> [PROMPT]
For this exercise, restate the data below with no change at all.

> [DATA]
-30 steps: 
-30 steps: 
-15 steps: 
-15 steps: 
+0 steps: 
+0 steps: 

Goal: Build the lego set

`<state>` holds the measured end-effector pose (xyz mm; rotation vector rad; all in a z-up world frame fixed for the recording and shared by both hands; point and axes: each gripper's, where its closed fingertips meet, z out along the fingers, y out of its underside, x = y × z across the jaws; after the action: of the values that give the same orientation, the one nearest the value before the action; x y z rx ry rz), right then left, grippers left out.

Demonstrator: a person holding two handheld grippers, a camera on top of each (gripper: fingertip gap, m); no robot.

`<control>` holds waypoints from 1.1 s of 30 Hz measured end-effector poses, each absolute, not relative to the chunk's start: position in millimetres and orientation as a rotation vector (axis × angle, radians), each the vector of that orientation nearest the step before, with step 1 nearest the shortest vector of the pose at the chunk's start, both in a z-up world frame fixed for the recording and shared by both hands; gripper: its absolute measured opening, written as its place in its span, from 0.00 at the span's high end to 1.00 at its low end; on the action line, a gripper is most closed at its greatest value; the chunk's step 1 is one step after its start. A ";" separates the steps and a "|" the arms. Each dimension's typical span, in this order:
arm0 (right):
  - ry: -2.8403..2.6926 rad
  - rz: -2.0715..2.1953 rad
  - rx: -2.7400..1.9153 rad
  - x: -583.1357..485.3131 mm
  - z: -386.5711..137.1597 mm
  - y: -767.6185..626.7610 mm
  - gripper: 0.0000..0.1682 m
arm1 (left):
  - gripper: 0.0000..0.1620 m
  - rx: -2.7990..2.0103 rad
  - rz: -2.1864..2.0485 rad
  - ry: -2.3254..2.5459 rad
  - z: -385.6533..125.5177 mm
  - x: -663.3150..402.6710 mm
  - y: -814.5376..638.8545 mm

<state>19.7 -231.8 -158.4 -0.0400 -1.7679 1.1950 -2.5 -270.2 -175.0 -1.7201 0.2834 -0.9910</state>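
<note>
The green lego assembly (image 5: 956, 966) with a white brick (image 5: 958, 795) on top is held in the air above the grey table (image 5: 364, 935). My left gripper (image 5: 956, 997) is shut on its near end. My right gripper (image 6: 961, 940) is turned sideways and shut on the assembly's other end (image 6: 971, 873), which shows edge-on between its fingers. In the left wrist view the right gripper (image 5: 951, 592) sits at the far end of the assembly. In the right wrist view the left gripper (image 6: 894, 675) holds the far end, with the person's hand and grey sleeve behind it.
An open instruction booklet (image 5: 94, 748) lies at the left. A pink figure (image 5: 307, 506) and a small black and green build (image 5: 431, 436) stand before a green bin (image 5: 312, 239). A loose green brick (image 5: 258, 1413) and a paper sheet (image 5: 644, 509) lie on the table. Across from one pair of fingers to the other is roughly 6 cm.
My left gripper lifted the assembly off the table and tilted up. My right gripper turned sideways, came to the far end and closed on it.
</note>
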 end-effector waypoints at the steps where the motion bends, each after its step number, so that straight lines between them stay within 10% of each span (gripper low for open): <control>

> [YOUR RESPONSE]
-30 steps: 
-30 steps: 
-15 steps: 
-15 steps: 
+0 steps: 
+0 steps: 

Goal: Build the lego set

`<state>` holds the measured end-effector pose (xyz mm; rotation vector rad; all in a z-up world frame fixed for the recording and shared by both hands; point and axes: each gripper's, where its closed fingertips meet, z out along the fingers, y out of its underside, x = y × z across the jaws; after the action: of the values that give the same orientation, the one nearest the value before the action; x y z rx ry rz), right then left, grippers left out.

Demonstrator: a person holding two handheld grippers, a camera on top of each (gripper: fingertip gap, m); no robot.

`<control>` holds waypoints from 1.1 s of 30 Hz measured end-effector poses, each absolute, not relative to the chunk's start: position in millimetres and orientation as a rotation vector (axis × angle, radians), each the vector of that orientation nearest the step before, with step 1 nearest the shortest vector of the pose at the chunk's start, both in a z-up world frame fixed for the recording and shared by both hands; gripper: its absolute measured opening, written as its place in its span, from 0.00 at the span's high end to 1.00 at its low end; on the action line, a gripper is most closed at its greatest value; the chunk's step 1 is one step after its start. A ";" separates the steps and a "|" the arms. Each dimension's typical span, in this order:
arm0 (right):
  - ry: -2.8403..2.6926 rad
  - rz: -2.0715..2.1953 rad
  - rx: -2.7400..1.9153 rad
  - x: -583.1357..485.3131 mm
  - z: -386.5711..137.1597 mm
  - y: -767.6185..626.7610 mm
  - gripper: 0.0000..0.1682 m
arm1 (left):
  - gripper: 0.0000..0.1620 m
  - rx: -2.7990..2.0103 rad
  - rz: -2.1864..2.0485 rad
  - ry: -2.3254..2.5459 rad
  - z: -385.6533..125.5177 mm
  - x: -663.3150..402.6710 mm
  - y: -814.5376..638.8545 mm

<state>19.7 -231.8 -158.4 -0.0400 -1.7679 1.1950 -2.5 -270.2 -175.0 -1.7201 0.2834 -0.9910</state>
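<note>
The green lego assembly (image 5: 956, 966) with a white brick (image 5: 958, 795) on top is held in the air above the grey table (image 5: 364, 935). My left gripper (image 5: 956, 997) is shut on its near end. My right gripper (image 6: 961, 940) is turned sideways and shut on the assembly's other end (image 6: 971, 873), which shows edge-on between its fingers. In the left wrist view the right gripper (image 5: 951, 592) sits at the far end of the assembly. In the right wrist view the left gripper (image 6: 894, 675) holds the far end, with the person's hand and grey sleeve behind it.
An open instruction booklet (image 5: 94, 748) lies at the left. A pink figure (image 5: 307, 506) and a small black and green build (image 5: 431, 436) stand before a green bin (image 5: 312, 239). A loose green brick (image 5: 258, 1413) and a paper sheet (image 5: 644, 509) lie on the table. Across from one pair of fingers to the other is roughly 6 cm.
My left gripper lifted the assembly off the table and tilted up. My right gripper turned sideways, came to the far end and closed on it.
</note>
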 end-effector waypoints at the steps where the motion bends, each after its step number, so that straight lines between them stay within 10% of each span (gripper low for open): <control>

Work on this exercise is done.